目光凝在那枚玉佩上,她看了良久才收回视线。

    余颜汐将衣服理顺放在架子上,去了软榻歇下。

    一夜无眠。

    那半枚玉佩,梁景珩极为看中,日日都戴在身上。

    ===

    这日。

    余颜汐在屋子里陪梁景珩说话,她感觉最近这人跟小孩子一样,老是是黏着她不放。

    这时,半夏进屋来说:“姑爷,少夫人,我在侯府门口遇见万事通,他说要紧要的事情告知,我将人领去了会客厅。”

    余颜汐道:“将人请进来。”

    半夏出去带人进来,余颜汐从梁景珩脖子后面抽回手,“自己靠在床头。”

    离开余颜汐怀里,梁景珩心里一百个不愿意,嘴正哼哼唧唧,万事通进屋来了。

    “狗东西,下手也太重了!”万事通看见梁景珩,先是将那刺杀的人骂了一通。

    “索性人没事。”余颜汐靠在柱子边,想着万事通不可能无缘无故上门,于是便问:“这几日我没出府,外面可是发生了什么?”

    “我今早听个兄弟谈起,杨允府中前几日从后门抬了个死人出去,偷偷摸摸连夜扔到了山上,我那兄弟想着是有钱人家的奴仆,身上多少有些可取之物,等人走后他凑了前去,结果你们猜,那人是怎么死的?”

    万事通卖了个关子,梁景珩淡淡看他一眼,“谋杀?”

    万事通作了个抹脖动作,小声道:“被人抹了脖子。”

    余颜汐并不赶到意外。

    她双手环胸,半靠在柱子上,看一眼梁景珩,“事情变得有趣起来,很显然杨允有问题。”

    梁景珩自然明白余颜汐的意思,开始接话道:“事情败露,杨允气急败坏,所以杀人灭口。”

    余颜汐:“我相信再等等事情一定会水落石出。”

    梁景珩顺着她意思说下去,“我相信你,我们一起等。”

    “你说刺客是杨允派来的,而你又说要等等,”万事通听得云里雾里,但还是明白个大半,他右手指着余颜汐,左手指着梁景珩,又说:“你觉得事情有趣打算静观其变,而你选择相信她说的。”

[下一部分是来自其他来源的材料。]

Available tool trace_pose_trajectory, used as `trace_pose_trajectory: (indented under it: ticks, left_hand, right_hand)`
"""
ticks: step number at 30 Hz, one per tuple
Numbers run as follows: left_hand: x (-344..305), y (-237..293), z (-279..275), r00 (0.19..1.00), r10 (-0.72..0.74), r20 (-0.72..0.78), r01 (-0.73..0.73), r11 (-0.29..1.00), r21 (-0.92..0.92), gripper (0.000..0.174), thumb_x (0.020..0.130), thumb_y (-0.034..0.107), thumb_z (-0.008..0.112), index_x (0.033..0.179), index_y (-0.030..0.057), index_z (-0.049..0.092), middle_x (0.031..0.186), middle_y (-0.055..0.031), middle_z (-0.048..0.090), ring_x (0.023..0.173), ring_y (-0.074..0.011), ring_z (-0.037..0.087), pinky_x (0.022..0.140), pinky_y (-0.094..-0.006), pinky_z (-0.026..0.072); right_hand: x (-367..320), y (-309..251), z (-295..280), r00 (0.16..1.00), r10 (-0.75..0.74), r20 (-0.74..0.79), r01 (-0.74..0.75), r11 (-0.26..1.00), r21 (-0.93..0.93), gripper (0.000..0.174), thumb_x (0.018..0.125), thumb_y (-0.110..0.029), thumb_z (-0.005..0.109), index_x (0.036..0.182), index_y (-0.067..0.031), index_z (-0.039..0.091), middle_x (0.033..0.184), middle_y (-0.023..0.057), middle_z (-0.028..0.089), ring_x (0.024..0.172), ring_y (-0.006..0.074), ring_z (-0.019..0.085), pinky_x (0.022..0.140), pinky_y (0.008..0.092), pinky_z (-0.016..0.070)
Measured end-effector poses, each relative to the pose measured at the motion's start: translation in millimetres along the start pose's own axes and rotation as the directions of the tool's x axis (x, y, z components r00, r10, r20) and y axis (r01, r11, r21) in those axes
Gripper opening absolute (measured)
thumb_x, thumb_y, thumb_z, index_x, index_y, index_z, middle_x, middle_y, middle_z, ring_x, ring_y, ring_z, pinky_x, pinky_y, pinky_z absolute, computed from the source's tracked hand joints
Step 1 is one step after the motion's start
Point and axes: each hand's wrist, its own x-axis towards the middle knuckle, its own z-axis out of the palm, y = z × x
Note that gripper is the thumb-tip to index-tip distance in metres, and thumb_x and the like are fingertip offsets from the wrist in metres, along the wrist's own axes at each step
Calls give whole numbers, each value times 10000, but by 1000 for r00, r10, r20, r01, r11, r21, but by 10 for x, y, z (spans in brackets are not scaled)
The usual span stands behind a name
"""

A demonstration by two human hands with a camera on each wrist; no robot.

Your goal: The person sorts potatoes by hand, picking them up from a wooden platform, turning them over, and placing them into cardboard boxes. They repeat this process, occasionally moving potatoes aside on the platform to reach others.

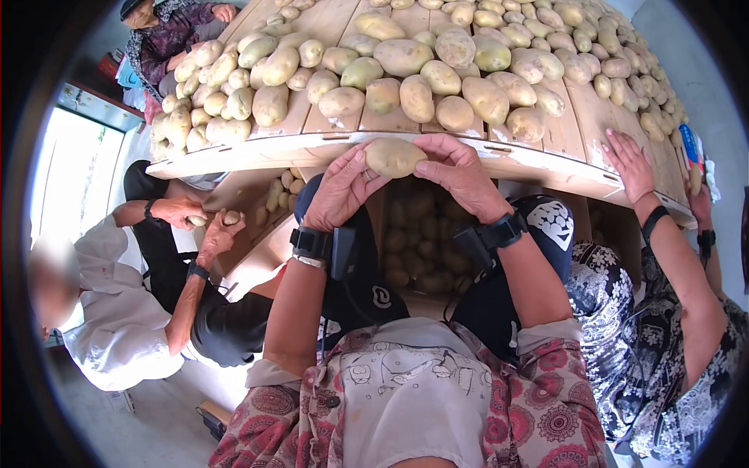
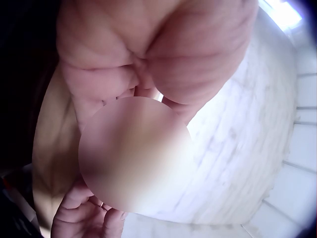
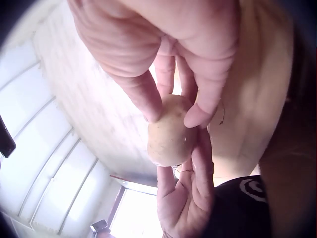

    “但我来的目的不是让你们在这里等,我是想让你们多长个心眼,提防着点。”

    余颜汐道:“人要是铁了心干一件事,再多提防也没用。”

    梁景珩一听不对劲了,试探着问道:“你要置我于危险中吗?”

    余颜汐摇头,“我可不干这事。”

    见梁景珩脸上掩饰不住的高兴,万事通咳了一声,“注意点。”

    梁景珩郑重其事道:“有人护着我,我高兴!”

    一想起曾经的好兄弟被梁景珩给嚯嚯了,万事通心里就难受,那得意的神情,他越看越窝心,“梁少爷,一看你就不懂颜七,跟他做兄弟,谁没过护过?”

    还真是。

    梁景珩跟霜打过的茄子一样——蔫啦。

    余颜汐没管梁景珩,同万事通说话,“杨允那边,你帮我先盯着。”

    “行,有事我上府里告知你。”

    “辛苦了。”

    万事通没有多留,走的时候余光看了半夏几眼,“女装也男装一样好看。”

    “贫嘴。”半夏有些不好意思,急忙将人送出府去。

    ===

    梁景珩在床上修养了半月,余颜汐终于肯让他下床了。

    初冬时节,院子里的银杏叶开始变黄,一树金黄,煞是好看。

    在院子里待了一会儿,梁钊唤了两人去书房。

    书房内。

    梁钊叫走所有小厮,他在梁景珩身上打量片刻,问:“身体可好些了?”

    梁景珩被余颜汐半抚着,道:“好多了。”

    梁钊点头,“那便好。”

    余颜汐总觉得梁钊这样问,是待会儿说的事情怕梁景珩受刺激,所以提前问了,好让自己安心。

    梁钊看了眼郭熙,似乎是在征求她意见,郭熙点头,道:“说吧,珩儿有权知道事情的真相。”

    梁钊正要开口,梁景珩心里生出有一抹不详的预感,他爹将所有小厮遣出书房,他顿时觉得事情有些严肃,道:“等等,爹你先别说。”

    他挽住余颜汐胳膊,稳了下心神,道:“我有个心理准备。”

    等了一会儿,梁钊缓缓开口,“众人皆知晋国与北朝两邦交好,国泰民安,但是实际情况并不是我们表面所见。”

    “北朝崇明帝登基之时,北朝朝廷上下有野心的臣子不在少数,那时候崇明帝一门心思扑在肃清本国奸佞身上,他向晋国求和,自此两朝边疆十年没有战火。”